Puffin or Tiger?

I rummaged through my suitcase until I found the files I'd dragged down from the attic.

'You're not going to slog away at that while we're eating?' Michael asked.

'There're only a few of them,' I said. 'I just want to get to them before something else interrupts us.'

Michael rolled his eyes and returned to his sandwich.

Most of the files were pretty boring. My grandfather Hollingworth's correspondence with a contractor about renovations to the cottage.
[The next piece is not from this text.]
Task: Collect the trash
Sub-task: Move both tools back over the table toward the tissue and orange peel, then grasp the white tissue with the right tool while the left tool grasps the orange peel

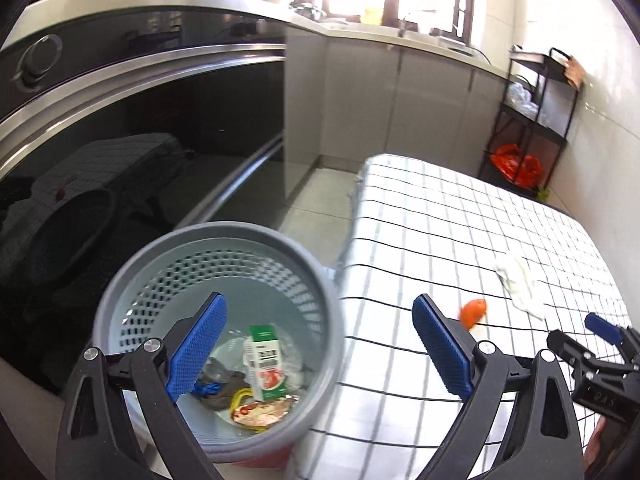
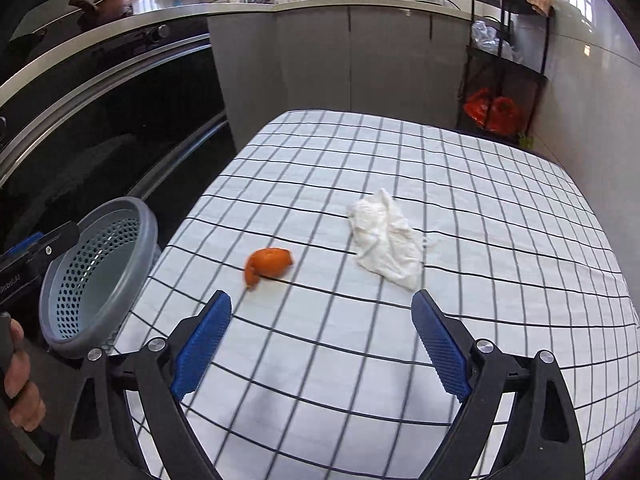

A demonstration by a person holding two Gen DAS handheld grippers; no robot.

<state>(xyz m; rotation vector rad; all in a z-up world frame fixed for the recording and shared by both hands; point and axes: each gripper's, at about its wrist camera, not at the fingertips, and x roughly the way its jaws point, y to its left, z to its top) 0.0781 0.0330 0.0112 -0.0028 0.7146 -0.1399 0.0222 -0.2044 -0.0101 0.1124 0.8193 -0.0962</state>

Bills from someone named Barnes--Jeb's father or grandfather, presumably--for groceries and supplies.

I came close to giving up on the files and sticking them back in the attic, when I ran across a file marked 'Resnick.'

I was relieved at first to see that it contained only a series of increasingly angry letters from Grandfather to Resnick. Apparently, Grandfather had bought a painting, which Resnick had procrastinated about delivering. How odd; as far as I knew, my grandfather had a reputation as a canny businessman, but he wasn't exactly a patron of the arts. Perhaps he'd been canny enough to recognize Victor Resnick as a young artist on the rise and had bought a painting as an investment. Then again, having seen the painting in Resnick's house I could think of another reason for the transaction. Especially when I found the last documents in the files: a canceled check for ten thousand dollars, made out to Victor Resnick, and two copies of a bill of sale.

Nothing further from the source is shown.